Students in the Huntington-Codman Summer Theatre Institute will take part in two free shows Thursday and Friday.

Shakespeare on the Common isn’t the only free Shakespeare you can find this week. While the Commonwealth Shakespeare Company brings Twelfth Night to life on the Common, another group of theater enthusiasts will offer two free performances of Julius Caesar this Thursday and Friday nights.

The Huntington-Codman Summer Theatre Institute—a collaboration between the Huntington Theatre Company and Dorchester’s Codman Academy Charter Public School—is hosting the free performances, which will take place at the Calderwood Pavilion at the BCA and star Boston high schoolers from Dorchester, Hyde Park, Mattapan, and Roxbury.

The Summer Theatre Institute is a four-week program that teaches students from the Codman Academy—ranging from rising sophomores to recent graduates—about the entire theatrical process. The program began in 2006 with a presentation of Romeo and Juliet, and the performances this year of Julius Caesar are the first non-comedy play the program has staged since then.

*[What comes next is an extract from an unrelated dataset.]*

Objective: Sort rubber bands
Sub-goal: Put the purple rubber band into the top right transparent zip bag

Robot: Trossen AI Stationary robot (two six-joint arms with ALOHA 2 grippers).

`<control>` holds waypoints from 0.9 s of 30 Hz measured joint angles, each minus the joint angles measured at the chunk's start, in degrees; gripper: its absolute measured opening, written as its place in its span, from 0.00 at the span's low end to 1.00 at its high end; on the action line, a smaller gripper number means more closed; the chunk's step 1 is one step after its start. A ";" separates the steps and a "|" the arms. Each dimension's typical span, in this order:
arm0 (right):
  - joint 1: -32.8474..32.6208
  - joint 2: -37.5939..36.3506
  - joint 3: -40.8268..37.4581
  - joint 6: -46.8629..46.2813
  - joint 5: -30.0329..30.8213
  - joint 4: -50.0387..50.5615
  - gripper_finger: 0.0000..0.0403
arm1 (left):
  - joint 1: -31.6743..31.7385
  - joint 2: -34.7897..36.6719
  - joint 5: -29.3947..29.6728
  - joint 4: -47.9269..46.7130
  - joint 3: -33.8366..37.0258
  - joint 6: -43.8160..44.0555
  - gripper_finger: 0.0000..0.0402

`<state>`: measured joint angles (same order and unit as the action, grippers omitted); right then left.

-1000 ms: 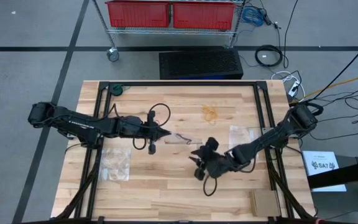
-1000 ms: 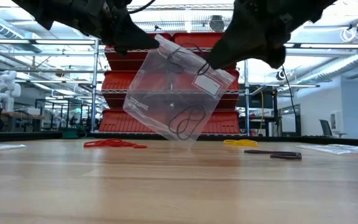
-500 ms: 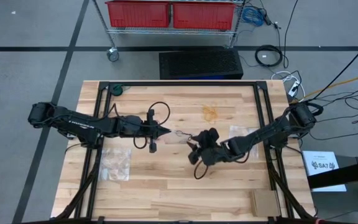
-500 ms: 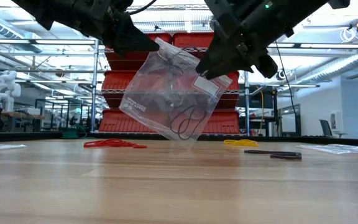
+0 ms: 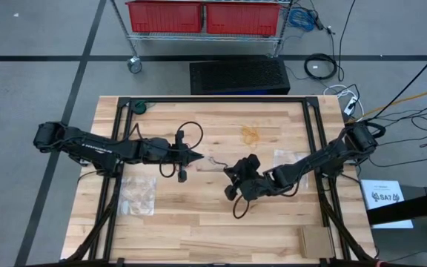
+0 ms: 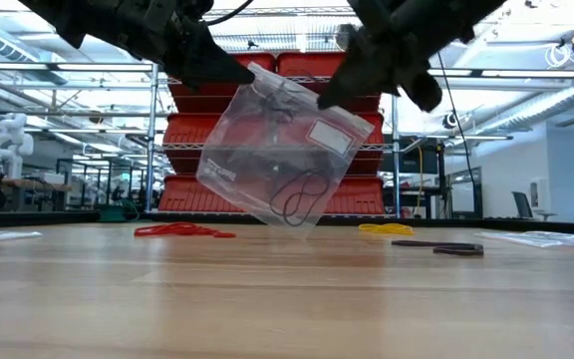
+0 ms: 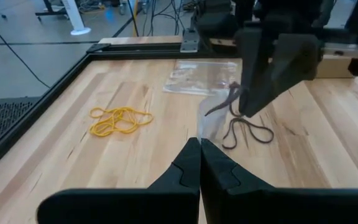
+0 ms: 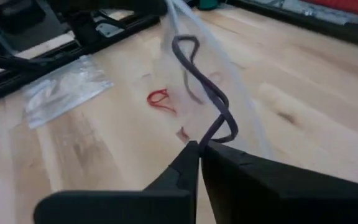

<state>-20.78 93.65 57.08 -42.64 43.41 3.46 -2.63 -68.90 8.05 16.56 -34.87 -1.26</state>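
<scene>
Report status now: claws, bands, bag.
Left claw shut on clear bag, held above table. Right claw shut on black band at bag mouth. Nothing blocking.

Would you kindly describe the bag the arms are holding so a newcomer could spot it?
Over the middle of the wooden table, the clear bag hangs tilted between the left gripper and the right gripper. Unlike the flat-lying bags, it is lifted and holds black bands.

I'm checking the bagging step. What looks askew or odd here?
The clear bag hangs tilted above the table, pinched by the left gripper. The right gripper grips a black rubber band at the bag's mouth.
</scene>
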 joint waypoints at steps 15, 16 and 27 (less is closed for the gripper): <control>1.91 0.00 10.86 9.58 -3.09 16.87 0.00 | 0.00 0.00 -0.07 -0.46 0.01 0.00 0.00; 2.29 0.00 11.06 10.05 -3.75 17.29 0.00 | 0.00 0.00 -0.07 -0.46 0.00 -0.02 0.00; 7.44 0.02 11.32 10.77 -17.75 18.74 0.00 | 0.00 0.00 -0.51 -0.48 0.01 -0.11 0.00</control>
<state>-13.34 93.67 68.40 -31.88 25.66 22.20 -2.63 -68.90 7.55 16.08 -34.86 -1.37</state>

Shakespeare’s play, The Tragedy of Julius Caesar, tells the story about the conspiracy against Roman dictator Julius Caesar in 44 BC. You know the famous line: “Et tu, Bruté?”

The Summer Theatre Institute version of the play will be set in the 1970s. “Shakespeare’s work can be incredibly powerful when teenagers and young adults are able to explore his poetry and storytelling, especially when the cast can relate the events of the story to their own lives,” says director Meg O’Brien in a press release.

“We’re taking Caesar’s story and placing it in a time in America when there was massive political unrest around Vietnam. This is an incredible example of a time in our brief history when society came together to stand up for what they believed was right, and stand against the war, and the politicians who put us there. There are some very eerie similarities between the Vietnam protests and the time of unrest leading to Caesar’s death.”

In other words, show up on Thursday or Friday nights to see two very serious stories brought to life—and then death, it’s a tragedy after all—on stage by a group of talented young Boston residents.

 

Free, Thursday and Friday, July 24 and 25, 7 p.m., Calderwood Pavilion at the BCA, 527 Tremont St., Boston, huntingtontheatre.org.